Okay, this question has come up a lot. Tell me, do you like dogs? What doyou do with the one that is crawling all over you and wetting your shoes-push it away! And the one that just looks at you ? You kneel down and say “Here Boy!” then you try to pet it-even if it nips at you once, and especially if someone says “He doesn’t like anyone” you will try, just to prove you are special.

You guys do it too. Are you challenged by the nice friendly girl or the aloof girl with the nasty smile???

I think it pays to consider alternative realities here, like a) maybe they aren’t assholes. Som people are shy and come off as pricks but are pretty nice when they warm up b) some guys are insecure, so they’re assholes around other guys but are pretty nice around their girlfriends. I have abuddy who is this way. Strange, but true c) there are lots of women who are attracted to flat-out fuck heads. It usually has to do with either a bad paternal realationship or some sort of past abuse. They grow up to think relationship = abuse and thus, the only possible reality.

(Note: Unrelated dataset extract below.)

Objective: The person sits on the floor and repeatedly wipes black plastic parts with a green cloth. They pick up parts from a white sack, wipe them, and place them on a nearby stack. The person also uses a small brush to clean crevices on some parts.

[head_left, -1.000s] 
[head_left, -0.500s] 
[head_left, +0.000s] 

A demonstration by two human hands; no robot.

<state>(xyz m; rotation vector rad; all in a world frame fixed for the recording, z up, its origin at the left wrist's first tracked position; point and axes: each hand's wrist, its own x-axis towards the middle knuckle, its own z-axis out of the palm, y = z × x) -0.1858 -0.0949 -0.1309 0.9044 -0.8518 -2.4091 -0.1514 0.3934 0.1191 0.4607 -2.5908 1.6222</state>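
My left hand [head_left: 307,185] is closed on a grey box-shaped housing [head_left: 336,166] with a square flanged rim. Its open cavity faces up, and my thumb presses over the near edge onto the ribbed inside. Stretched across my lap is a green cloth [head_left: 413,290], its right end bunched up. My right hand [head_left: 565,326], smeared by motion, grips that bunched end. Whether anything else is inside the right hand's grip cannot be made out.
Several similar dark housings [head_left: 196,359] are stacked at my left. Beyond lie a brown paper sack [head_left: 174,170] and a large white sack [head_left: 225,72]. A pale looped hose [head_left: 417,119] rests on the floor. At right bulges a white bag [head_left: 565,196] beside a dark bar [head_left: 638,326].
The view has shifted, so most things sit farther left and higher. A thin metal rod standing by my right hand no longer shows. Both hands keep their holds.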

The most important thing to remember? There are also lots of good looking, smart women that are sitting around wondering why no one will talk to them. If you don’t take the chance, the asshole might.

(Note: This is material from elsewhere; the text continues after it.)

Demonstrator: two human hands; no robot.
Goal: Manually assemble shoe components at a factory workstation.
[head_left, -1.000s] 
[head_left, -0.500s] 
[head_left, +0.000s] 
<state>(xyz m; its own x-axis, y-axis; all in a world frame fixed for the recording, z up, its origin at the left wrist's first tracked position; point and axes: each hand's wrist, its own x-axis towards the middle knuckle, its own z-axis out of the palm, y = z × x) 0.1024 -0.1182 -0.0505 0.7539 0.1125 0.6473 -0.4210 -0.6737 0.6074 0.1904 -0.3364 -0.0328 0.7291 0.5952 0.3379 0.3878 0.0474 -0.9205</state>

My best friend is engaged again after 4 years of the single life, following 16 years of marriage. He had zero problem finding tail after his divorce but as he was older, he caught everything from mid 20s to early 40s. One thing seems to be true, and that is that as they get older, women lose their fasination with the assholes. I met most of his girlfriends, and the common thread is they all seemded to want a decent, steady guy. I would say to you young single guys, just be yourself. If you are not, then the girl that would have been attracted to you will take a pass, as you look like something else. the girls you do attract with your bs will not be the ones you want anyway.

No, I don’t need any major challenge or stupid games. If I’m interested in someone, I show my interest. I’m not going to go through some crazy dance that many people like to go through.

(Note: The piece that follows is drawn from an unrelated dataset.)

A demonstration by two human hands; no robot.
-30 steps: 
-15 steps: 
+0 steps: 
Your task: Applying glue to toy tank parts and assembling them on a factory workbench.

As for which girl I’d be more likely to approach, it’s going to be the nice girl with the nice smile. I’ve approached a few of the pretty girls who were more aloof and not smiling, and they turned out to be the stuck-up bitches that I had already thought they would be. So give me a nice girl with a nice smile anyday.

Women do seem to loose interest in assholes as they get older but I’m not sure exactly why. One reason could be that they are maturing bla bla bla or a more logical reason is their looks are degrading and their biological clocks are ticking and they are becoming desperate as they cannot find their dream husband. Women come around to nice guys when you don’t really want em’ anymore.

Guess you’re just a nice guy, Nate.

See, I aggree and it is my perception that girls do lighten up as they get a tad older…but being a pre-doc student back at the undergrad where i went a few years ago, I am struck by the sheer idiocy of some of these ladies…the guys they choose certainly may be attractive, but they are definitely not model material, and some of them are so stupid in the head that you wonder how dumb the broad must be for dating the guy…and her I thought women were supposed to be the mature ones and stuff…Now don’t get me wrong, I am sure there are excellent, intelligent, and savvy women at my college, but maybe its just the way they were raised or something…the guys just completely use them…it befuddles me time and again.